I have heard him talked about this album in an interview he gave few years ago. In which he claims to define his erstwhile unclassifiable style of music with this release. However, having listened to it several times, the style is still not without mystery similar to his characteristics facelessness.
From this work, Lagbaja confirmed lots of suspicion I have had of him. One of which is his feministic view. Through some of his earlier songs he had hinted on this. Although, he hasn’t sang in praise of womanhood, like Nico Mbarga’s popular ‘Sweet mother’, but he had used his lyrics to subtly fight against men’s domination over women. An example of such gentle but strong message is the line from the track Tokunbo; ‘ori e mama je o bawon foko tokunbo…….aloku okunrin’(From the album We, 2000), which indicates his sympathy for African women who are ostracised by the society (especially men) because the are divorced or widowed. Underlining these lyrics is Lagbaja’s deliberate attempt to indirectly hit at men’s ego in favour of women. Many Nigerian musicians would have gone the other way without blinking. In Africano, the track ‘Who Man?’ bluntly voiced his feminism philosophies in such a way and manner that will make organisations such as AWID proud of the song.
Also, Lagbaja confirmed in this album his strong Christian background. Despite being a top secular artiste in Nigeria, he unashamedly articulated his view about the Holy Spirit in the track ‘Emi Mimo Sokale’. The style in this track is very much like Nat ‘King’ Cole’s, yet with infusion of Yoruba culture. I love his use of the language, especially in expressions like….. ‘Be olojo o dekun kika, Ekolo iboji won nreti eran ara yi’. Superficially, one will think he was singing another gospel song; rather he was making a political statement about the nascent and unstable democracy in Nigeria. The marriage of style and culture in the track is breathtaking.
However the track putting his name on top of the chart, I presume, is ‘Never far away’. In my opinion, the quality of music that went into that track might take it to the Grammy. It’s a kind of song you want to continue to listen to on your ipod over and over again.
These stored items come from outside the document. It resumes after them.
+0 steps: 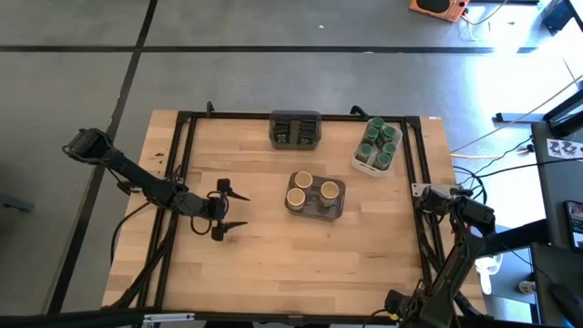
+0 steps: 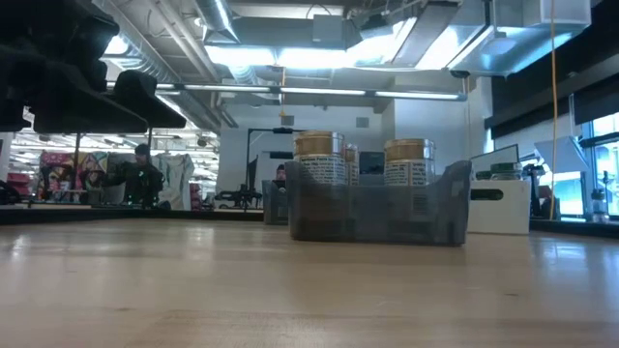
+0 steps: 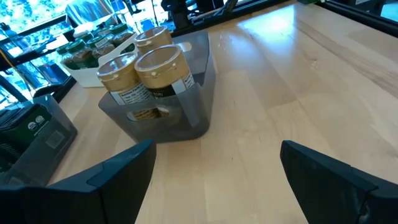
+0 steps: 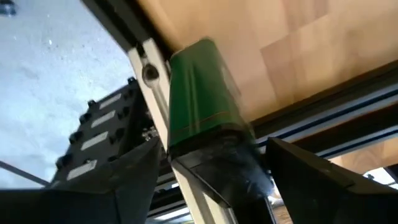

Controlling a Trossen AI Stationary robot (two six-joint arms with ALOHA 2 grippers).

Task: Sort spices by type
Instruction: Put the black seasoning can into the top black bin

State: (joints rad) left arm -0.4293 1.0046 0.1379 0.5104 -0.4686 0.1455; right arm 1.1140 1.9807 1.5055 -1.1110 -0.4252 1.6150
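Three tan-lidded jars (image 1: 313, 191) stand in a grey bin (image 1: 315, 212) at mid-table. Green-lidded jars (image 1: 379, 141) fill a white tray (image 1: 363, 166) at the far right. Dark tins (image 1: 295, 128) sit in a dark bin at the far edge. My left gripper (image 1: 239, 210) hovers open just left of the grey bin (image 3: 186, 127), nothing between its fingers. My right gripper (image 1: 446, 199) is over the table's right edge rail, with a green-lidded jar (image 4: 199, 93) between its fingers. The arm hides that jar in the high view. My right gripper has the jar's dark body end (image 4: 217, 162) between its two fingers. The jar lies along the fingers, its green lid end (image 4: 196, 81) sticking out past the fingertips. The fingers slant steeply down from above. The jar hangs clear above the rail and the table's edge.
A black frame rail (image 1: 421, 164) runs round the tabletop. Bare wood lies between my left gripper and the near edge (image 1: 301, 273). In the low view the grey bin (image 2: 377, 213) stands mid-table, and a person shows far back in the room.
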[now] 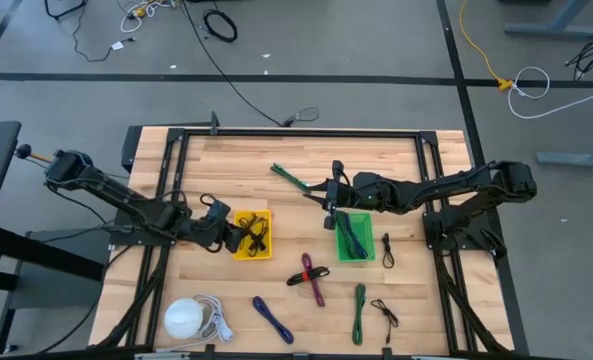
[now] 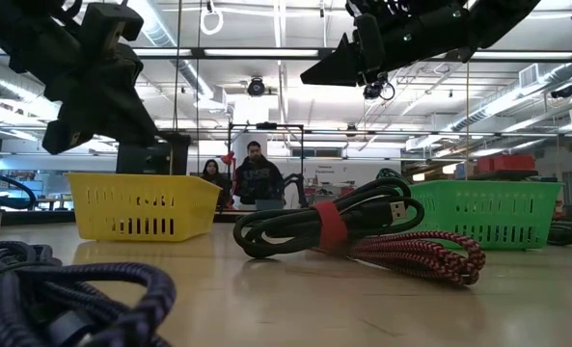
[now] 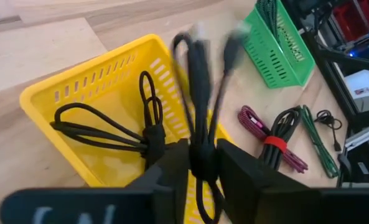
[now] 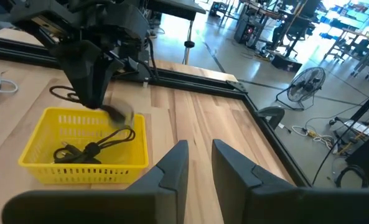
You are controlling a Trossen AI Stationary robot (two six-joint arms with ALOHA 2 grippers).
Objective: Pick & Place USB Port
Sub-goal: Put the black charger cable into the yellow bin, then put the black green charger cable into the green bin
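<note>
Fingers of the left gripper (image 3: 200, 171) clasp a bundled black USB cable (image 3: 200, 93) above the yellow basket (image 3: 78, 93), where another black cable (image 3: 103, 132) already lies. The right gripper (image 4: 200, 162) hovers over the counter (image 1: 306, 155) near the green basket (image 1: 354, 240), fingers slightly parted around nothing. A red-banded black cable (image 2: 343, 224) lies between the baskets.

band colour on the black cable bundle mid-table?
Red band around the black cable bundle; clearest in the low view.
</note>
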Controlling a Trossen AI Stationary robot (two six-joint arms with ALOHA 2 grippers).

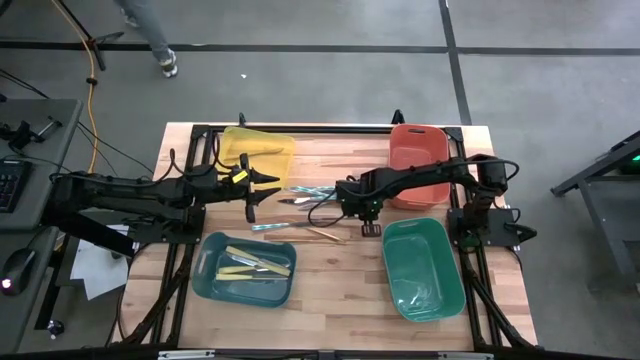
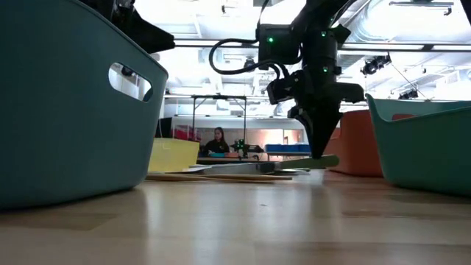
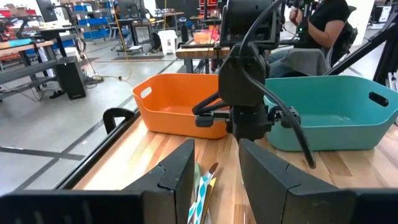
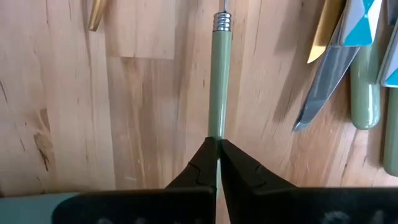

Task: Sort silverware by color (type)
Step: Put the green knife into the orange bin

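The right tool (image 4: 217, 149) is pinching the sage-green, metal-collared utensil handle (image 4: 219, 81) at the wooden desk's (image 1: 340, 290) centre; lifting straight up should be clearing neighbours before heading toward the five-o'clock teal bin (image 1: 422, 268).

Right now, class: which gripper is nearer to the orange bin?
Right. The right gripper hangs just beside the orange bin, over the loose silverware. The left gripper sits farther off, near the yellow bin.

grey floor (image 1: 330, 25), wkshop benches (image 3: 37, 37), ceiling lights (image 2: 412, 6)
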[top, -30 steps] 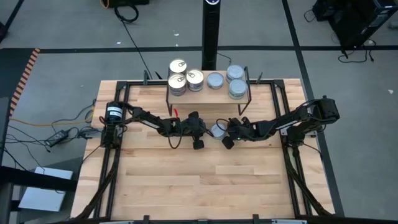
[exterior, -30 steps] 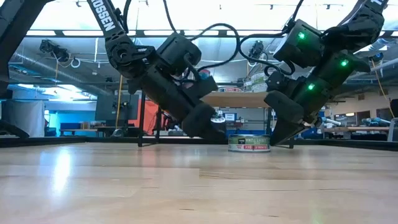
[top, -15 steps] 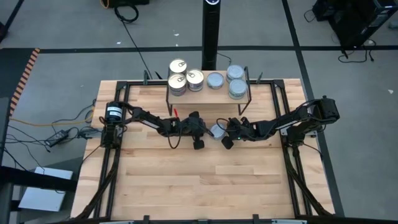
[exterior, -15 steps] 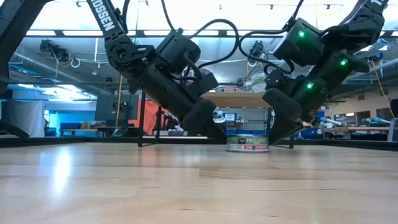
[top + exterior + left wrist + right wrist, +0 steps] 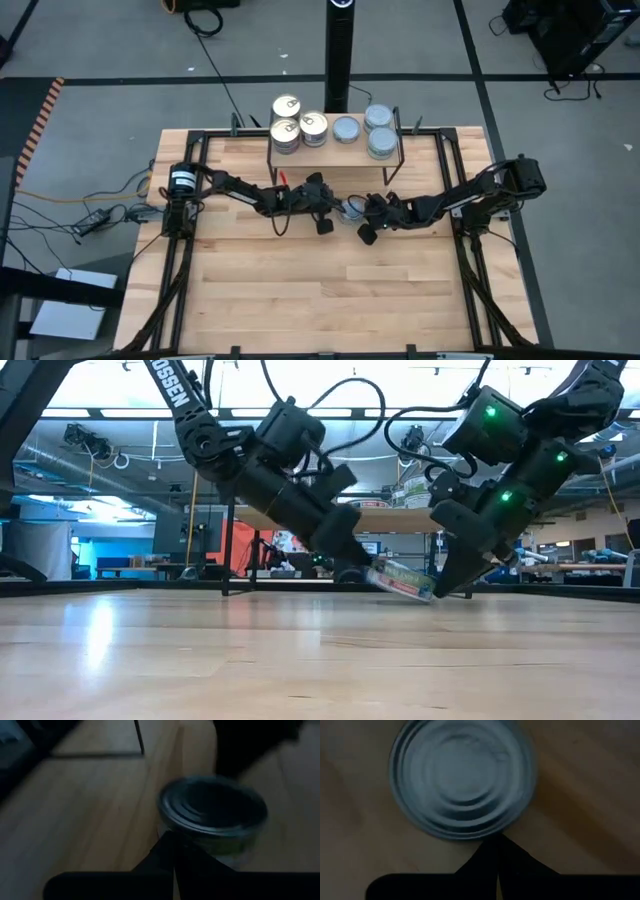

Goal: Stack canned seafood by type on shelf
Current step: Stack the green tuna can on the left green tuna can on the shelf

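Note:
A flat tin (image 5: 350,209) with a blue-grey top stands tilted on the tabletop just in front of the shelf (image 5: 335,150), between my two shut grippers. My left gripper (image 5: 338,207) is at its left edge and my right gripper (image 5: 363,212) at its right edge. In the low view the tin (image 5: 402,581) slopes down to the right. The shelf's plank carries gold-topped tins (image 5: 286,130) at its left and blue-grey-topped tins (image 5: 381,142) at its right, some stacked. My left gripper presses its shut fingertips (image 5: 172,852) against the tin's side wall (image 5: 200,842) at its left edge, slanting shallowly down from the table's left. That edge (image 5: 375,572) is raised off the table. My right gripper sets its shut fingertips (image 5: 497,847) against the tin's rim (image 5: 485,832) on its right side, slanting steeply down from the right. The tin's lower right edge (image 5: 428,596) rests on the table by the fingers.
The shelf's thin black legs (image 5: 396,165) stand just behind the tin. A black post (image 5: 338,60) rises behind the shelf. Black frame rails (image 5: 180,260) run along the table's left and right edges. Bare wooden tabletop (image 5: 320,290) stretches toward the near edge.
The tin lay flat on the table between the grippers; now it is tipped, its left edge lifted and its right edge still down. My left gripper has edged right and up against it, shut throughout. My right gripper has kept its place.

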`<state>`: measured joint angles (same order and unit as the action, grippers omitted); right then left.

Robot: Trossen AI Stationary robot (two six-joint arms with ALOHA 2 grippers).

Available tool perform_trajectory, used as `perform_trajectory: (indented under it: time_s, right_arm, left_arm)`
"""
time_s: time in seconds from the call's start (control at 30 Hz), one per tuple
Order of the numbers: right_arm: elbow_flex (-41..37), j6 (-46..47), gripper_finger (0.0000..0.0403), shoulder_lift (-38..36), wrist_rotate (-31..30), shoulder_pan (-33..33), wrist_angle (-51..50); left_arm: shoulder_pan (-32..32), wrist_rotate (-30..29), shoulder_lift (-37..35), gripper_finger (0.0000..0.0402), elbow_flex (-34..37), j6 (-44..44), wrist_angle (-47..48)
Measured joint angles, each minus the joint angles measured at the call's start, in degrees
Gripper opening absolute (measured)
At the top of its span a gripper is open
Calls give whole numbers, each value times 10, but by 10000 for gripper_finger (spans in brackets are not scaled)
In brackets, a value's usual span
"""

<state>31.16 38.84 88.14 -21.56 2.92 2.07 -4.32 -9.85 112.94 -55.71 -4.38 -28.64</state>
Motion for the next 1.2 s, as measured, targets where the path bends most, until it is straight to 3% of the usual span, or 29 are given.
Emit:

Although I agree with him that his music is more of African drums and ‘grooves’, but I think the sound of some of the drums are rather too heavy and almost over the top in some of the tracks. Songs like ‘shout’, which is a hip hop song had too much of ‘iya ilu’ (talking drum) on the background than necessary in my opinion. Apart from that, Lagbaja has used Africano to confirm his place in the heart of many Nigerians and his worldwide fans, as one of the best guy in Nigeria music scene.